Friday, March 23, 2012

Answer: Are there more languages ABOVE or BELOW the Equator?


The question was:

     Are there more languages ABOVE the Equator or BELOW the Equator? 

As I said, a big part of answering questions like this is making your terms very clear.  When we decide to consider only “Official” languages, and not, say, every small language spoken in New Guinea (which has thousands) or every language spoken in central Africa (more thousands), we REALLY simplify the problem. 

What this lets us do is search for a list of “Official languages.”  So just doing a search like [official languages] quickly leads to the Wikipedia page of OfficialLanguages.  And that's not a bad place to start.  

But by looking around, I found that search ALSO leads to a languages-by-country table on Infoplease with more-or-less the same data in a somewhat more convenient form.  (Another search that works would have been [ list of languages by country ].) 

So I now have a table from Infoplease that looks like this:

To convert it into a form that we can manipulate, I just copied out the text of the table and saved it into a plain text file.  Handily, the copy/paste into a file automatically inserts TABs between the columns.  This will make it simple to import into a spreadsheet,  

Now I need to figure out which of these countries have their capital in the northern hemisphere.  So I THEN did a search for [ country capitals latlong ] and found another handy table of country capitals with their associated lat-longs! 

I did the copy/paste to get this data from their web page into my plain text file.  I then imported that into another spreadsheet.  

Now I’ve got two spreadsheets, one with a list of languages-by-country, and another with country-capitals and their lat-longs.



From the Lang-by-country spreadsheet I can easily write a spreadsheet function to count the number of languages in each country. 


A typical row looks like this:

    Afghanistan, Dari(Persian), Pashtu (both official),other Turkic and minor languages

The 199 languages of each country in this table are separated by commas.  So, I write a short spreadsheet function to count commas in each row, and—voila!—I have a table of Country / Number-of-languages.  (I’m happy to let the phrase “…other Turkic and minor languages” be counted as 1 extra language.  You'll see it won't matter in the end.)  By this method, I see that Afghanistan has 3 languages.  Yes, there are others, but there are only 2 official languages (and many non-official languages). 


In my other spreadsheet I have a table of 200 Country / Capital / Lat-longs. 

Obviously what I want to do is to use the Lat-longs to determine if the country is ABOVE or BELOW the equator, and then just count the number of languages in each group. 

This is exactly what Google Fusion Tables are designed to do.  

A Fusion Table can take two different tables that share a common element (in this case, the column labeled “Country”) and JOIN them together.  That’s 200 copy/paste operations I won’t have to do by hand. 

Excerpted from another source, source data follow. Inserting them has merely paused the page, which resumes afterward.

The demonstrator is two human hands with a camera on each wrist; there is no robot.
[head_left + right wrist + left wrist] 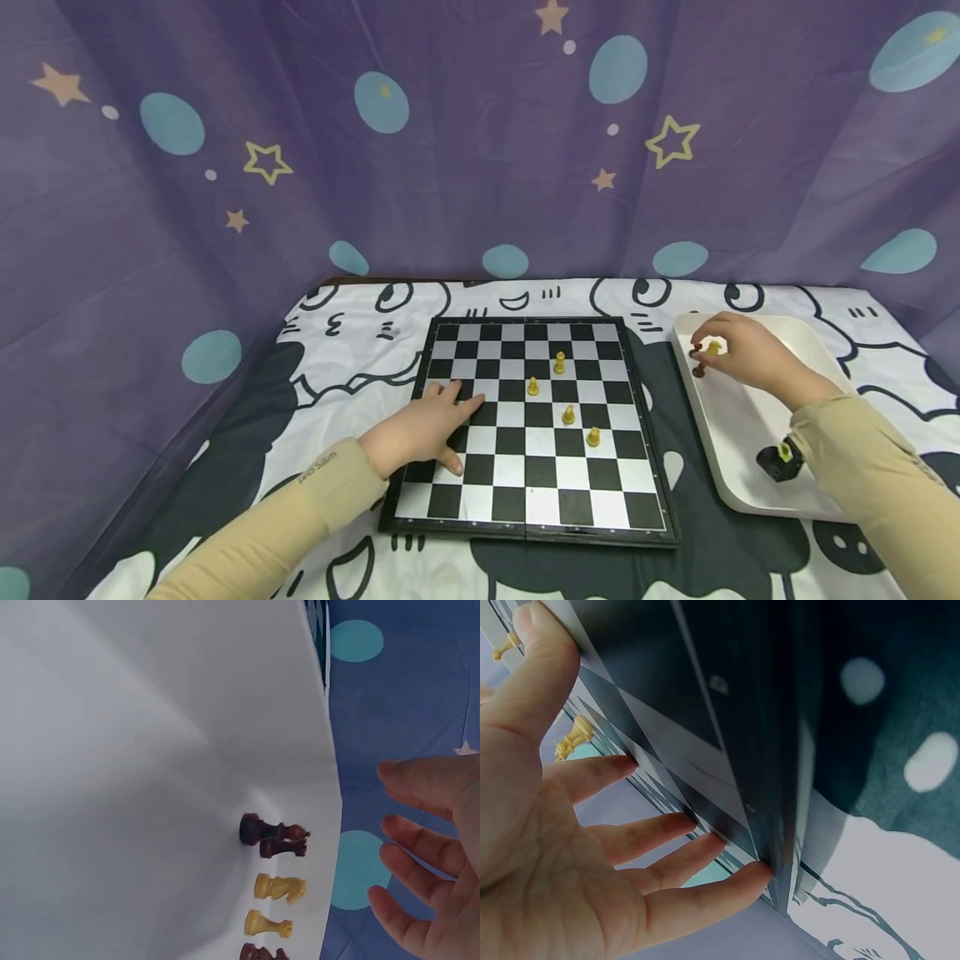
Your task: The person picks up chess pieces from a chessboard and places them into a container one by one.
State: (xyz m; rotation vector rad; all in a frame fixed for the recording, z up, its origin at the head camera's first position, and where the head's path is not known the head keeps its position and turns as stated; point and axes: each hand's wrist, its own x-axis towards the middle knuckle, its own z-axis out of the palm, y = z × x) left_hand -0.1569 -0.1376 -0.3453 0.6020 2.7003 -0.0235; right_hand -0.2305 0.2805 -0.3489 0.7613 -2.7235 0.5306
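Observation:
On the left side of a black-and-white chessboard (511, 485), my left hand (427, 425) rests with its fingers spread, fingertips on the squares. Several yellow chess pieces stand on the board, among them a yellow rook (593, 437) and a yellow pawn (533, 386). My right hand (742, 350) is over the far left part of a white tray (738, 433), thumb and fingers apart with nothing between them in the right wrist view. Close by stand a dark brown bishop (259, 829), a brown rook (283, 848), a yellow knight (280, 888) and a yellow rook (268, 924).
A dark brown piece (262, 952) is cut off by the lower edge of the right wrist view. Beside my right cuff shows a black object (778, 462) with a yellow-green patch. A cartoon-print cloth (360, 350) covers the table, and a purple curtain (480, 192) hangs behind.

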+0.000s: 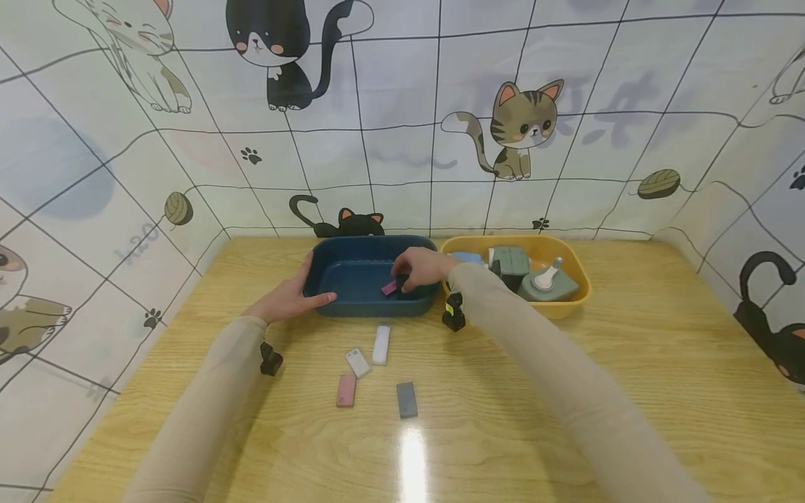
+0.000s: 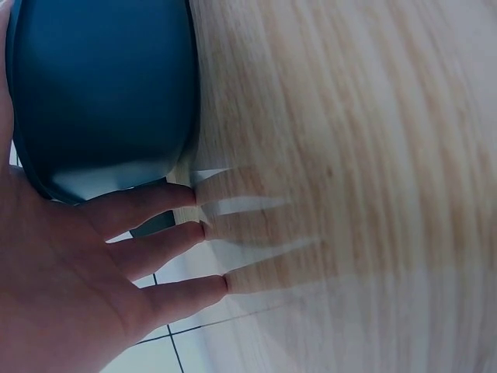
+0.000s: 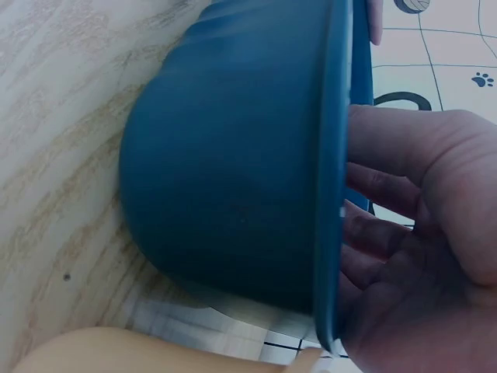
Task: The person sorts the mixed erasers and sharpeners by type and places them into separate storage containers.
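Note:
A dark blue bin (image 1: 352, 305) stands at the back of the table. My left hand (image 1: 286, 297) rests against its left end, thumb along the near rim and the other fingers straight, as the left wrist view shows. My right hand (image 1: 420, 268) reaches over the right end into the bin with curled fingers. At its fingertips is a small magenta block (image 1: 388, 288), with something dark beside it. In the right wrist view the blue bin wall (image 3: 225, 155) hides the fingertips and what they hold.
Right of the blue bin, a yellow bin (image 1: 581, 297) holds a grey-green pump bottle (image 1: 550, 283), a green box (image 1: 511, 260) and a blue item. Nearer lie two white pieces (image 1: 381, 345), a pink block (image 1: 346, 390) and a grey block (image 1: 407, 400). A cat-print sheet (image 1: 402, 161) stands behind.

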Available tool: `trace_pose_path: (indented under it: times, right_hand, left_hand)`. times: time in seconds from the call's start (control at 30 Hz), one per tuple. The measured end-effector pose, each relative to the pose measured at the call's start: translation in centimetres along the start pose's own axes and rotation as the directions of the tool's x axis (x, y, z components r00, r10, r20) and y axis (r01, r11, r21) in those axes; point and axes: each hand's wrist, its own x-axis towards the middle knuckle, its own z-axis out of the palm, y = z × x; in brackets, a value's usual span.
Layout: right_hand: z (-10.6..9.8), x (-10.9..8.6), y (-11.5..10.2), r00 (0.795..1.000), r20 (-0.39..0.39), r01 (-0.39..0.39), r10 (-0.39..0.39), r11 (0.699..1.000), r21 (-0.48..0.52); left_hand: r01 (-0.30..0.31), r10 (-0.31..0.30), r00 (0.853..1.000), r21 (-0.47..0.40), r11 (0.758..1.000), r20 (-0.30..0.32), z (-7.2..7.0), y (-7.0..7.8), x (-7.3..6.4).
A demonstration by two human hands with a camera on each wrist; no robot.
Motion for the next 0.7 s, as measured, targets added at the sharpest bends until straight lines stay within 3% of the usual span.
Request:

I created two Fusion Tables, one for each of my two spreadsheets. Using Fusion Tables "Merge" function, I just joined them together on their shared column "Country."  

 
I opened the Country-LatLong table and then FUSED it with the Country-Language-Count table.  This basically merges the two tables so that I now have new table with columns for Country / Lat-long / Number of languages! 

Once I have this, it’s an easy sort of the table to put all of the countries above the equator (that is, their Lat-long contains an “N” in the entry), and then write a simple =SUM(…) function to add them all up. 

Here’s what my table looks like now.  I converted the presence/absence of an “N” in the lat-long into a 1 (for ABOVE) or 0 (for BELOW).

And now we can just read off the answer: There are 546 official languages spoken above the equator, but only 164 spoken below.  That’s a big difference. 

I’ll leave it to you to speculate why that is.  But at least we’ve got a little data to go on.

And, since I was in Fusion Tables, it was trivial to visualize the data by mapping the number of languages onto the map-of-the-world and create this map.  The darker the green, the more languages spoken there.  As you can see, the north has a LOT more than the south. 



SEARCH LESSON:  Often you’ll find that data is out there on the web, but it’s in an un-handy form.  In this case, the information we wanted wasn’t immediately available.  But with a little data extraction, spreadsheet jockeying and using Fusion Tables to merge two data sets, we can get to what we want fairly quickly. 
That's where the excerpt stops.